**Your assignment:**
Return exactly the span of lines in the following data that opens with the line containing "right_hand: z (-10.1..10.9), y" and closes with the line containing "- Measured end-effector". Include nothing else.

**Provided material:**
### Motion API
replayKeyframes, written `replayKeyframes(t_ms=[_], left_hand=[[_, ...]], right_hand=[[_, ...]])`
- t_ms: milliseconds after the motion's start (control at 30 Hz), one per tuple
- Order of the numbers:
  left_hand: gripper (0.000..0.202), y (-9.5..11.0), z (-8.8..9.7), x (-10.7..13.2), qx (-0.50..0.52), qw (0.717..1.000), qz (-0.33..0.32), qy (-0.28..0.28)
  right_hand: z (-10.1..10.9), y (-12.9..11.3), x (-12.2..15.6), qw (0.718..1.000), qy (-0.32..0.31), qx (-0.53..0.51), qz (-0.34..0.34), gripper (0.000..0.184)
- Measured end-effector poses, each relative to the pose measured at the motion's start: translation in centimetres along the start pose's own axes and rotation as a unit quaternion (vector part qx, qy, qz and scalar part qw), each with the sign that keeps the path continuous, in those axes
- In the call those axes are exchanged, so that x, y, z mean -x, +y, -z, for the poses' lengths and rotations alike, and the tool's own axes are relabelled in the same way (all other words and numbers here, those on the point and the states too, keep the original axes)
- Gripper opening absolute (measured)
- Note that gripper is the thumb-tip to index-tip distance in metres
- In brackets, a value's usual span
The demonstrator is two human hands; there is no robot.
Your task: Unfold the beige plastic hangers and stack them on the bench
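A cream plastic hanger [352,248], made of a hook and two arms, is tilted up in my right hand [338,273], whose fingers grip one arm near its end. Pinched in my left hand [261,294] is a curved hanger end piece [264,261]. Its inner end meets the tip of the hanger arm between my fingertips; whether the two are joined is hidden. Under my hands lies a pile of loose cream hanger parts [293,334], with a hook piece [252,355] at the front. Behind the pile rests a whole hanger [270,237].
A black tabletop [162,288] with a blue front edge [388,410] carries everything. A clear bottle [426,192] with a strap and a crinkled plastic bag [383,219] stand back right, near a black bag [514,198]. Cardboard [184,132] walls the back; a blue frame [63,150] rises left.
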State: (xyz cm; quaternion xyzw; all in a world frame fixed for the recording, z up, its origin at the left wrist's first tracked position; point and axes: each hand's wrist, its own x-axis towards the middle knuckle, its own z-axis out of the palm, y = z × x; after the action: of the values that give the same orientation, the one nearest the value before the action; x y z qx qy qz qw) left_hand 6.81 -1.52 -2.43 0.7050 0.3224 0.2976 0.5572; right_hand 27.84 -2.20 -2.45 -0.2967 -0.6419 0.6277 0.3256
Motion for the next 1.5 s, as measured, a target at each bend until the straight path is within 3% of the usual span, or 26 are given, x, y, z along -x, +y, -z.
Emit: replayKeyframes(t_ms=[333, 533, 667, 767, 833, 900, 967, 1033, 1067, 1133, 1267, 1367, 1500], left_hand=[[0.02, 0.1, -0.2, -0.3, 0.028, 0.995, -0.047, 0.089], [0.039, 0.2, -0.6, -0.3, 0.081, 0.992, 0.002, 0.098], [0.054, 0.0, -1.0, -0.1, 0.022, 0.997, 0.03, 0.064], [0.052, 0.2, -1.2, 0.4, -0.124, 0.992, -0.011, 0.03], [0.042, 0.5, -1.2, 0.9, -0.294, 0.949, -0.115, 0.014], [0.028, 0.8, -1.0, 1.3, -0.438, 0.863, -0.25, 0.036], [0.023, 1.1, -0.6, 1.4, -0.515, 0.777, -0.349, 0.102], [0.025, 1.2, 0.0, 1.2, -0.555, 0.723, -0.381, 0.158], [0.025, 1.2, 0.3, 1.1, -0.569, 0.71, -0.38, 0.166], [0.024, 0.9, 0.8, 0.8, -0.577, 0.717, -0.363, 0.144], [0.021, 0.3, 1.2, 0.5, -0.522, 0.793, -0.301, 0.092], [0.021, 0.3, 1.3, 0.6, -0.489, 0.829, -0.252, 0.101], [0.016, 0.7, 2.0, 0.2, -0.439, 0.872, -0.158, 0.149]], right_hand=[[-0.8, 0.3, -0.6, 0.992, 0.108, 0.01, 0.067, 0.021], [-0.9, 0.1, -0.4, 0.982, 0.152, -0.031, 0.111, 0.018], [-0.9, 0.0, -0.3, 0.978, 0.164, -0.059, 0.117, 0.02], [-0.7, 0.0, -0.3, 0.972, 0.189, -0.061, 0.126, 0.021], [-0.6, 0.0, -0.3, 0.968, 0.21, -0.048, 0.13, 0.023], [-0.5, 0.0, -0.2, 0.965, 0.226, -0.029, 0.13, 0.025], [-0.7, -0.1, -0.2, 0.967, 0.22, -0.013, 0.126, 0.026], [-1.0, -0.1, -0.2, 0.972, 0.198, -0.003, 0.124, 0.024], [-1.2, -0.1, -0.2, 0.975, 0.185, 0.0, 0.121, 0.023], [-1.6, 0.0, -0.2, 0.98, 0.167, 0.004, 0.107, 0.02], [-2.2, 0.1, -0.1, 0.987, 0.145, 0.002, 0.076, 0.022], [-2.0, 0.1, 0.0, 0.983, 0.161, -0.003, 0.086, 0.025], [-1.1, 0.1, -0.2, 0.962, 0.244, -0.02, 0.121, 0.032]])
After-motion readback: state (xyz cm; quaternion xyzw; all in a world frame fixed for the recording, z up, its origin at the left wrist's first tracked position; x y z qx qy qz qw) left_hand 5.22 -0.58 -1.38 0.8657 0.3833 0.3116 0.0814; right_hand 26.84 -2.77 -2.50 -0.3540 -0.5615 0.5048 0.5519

**Answer to this problem:**
  right_hand: z (-10.1..10.9), y (-12.9..11.3), x (-12.2..15.6), qw (0.718..1.000), qy (-0.32..0.31), qx (-0.53..0.51), qz (-0.34..0.34), gripper (0.000..0.184)
- Measured end-effector poses, each relative to the pose measured at the motion's start: translation in centimetres along the start pose's own axes and rotation as a unit quaternion (vector part qx, qy, qz and scalar part qw), each with the sign that keeps the path continuous, in those axes

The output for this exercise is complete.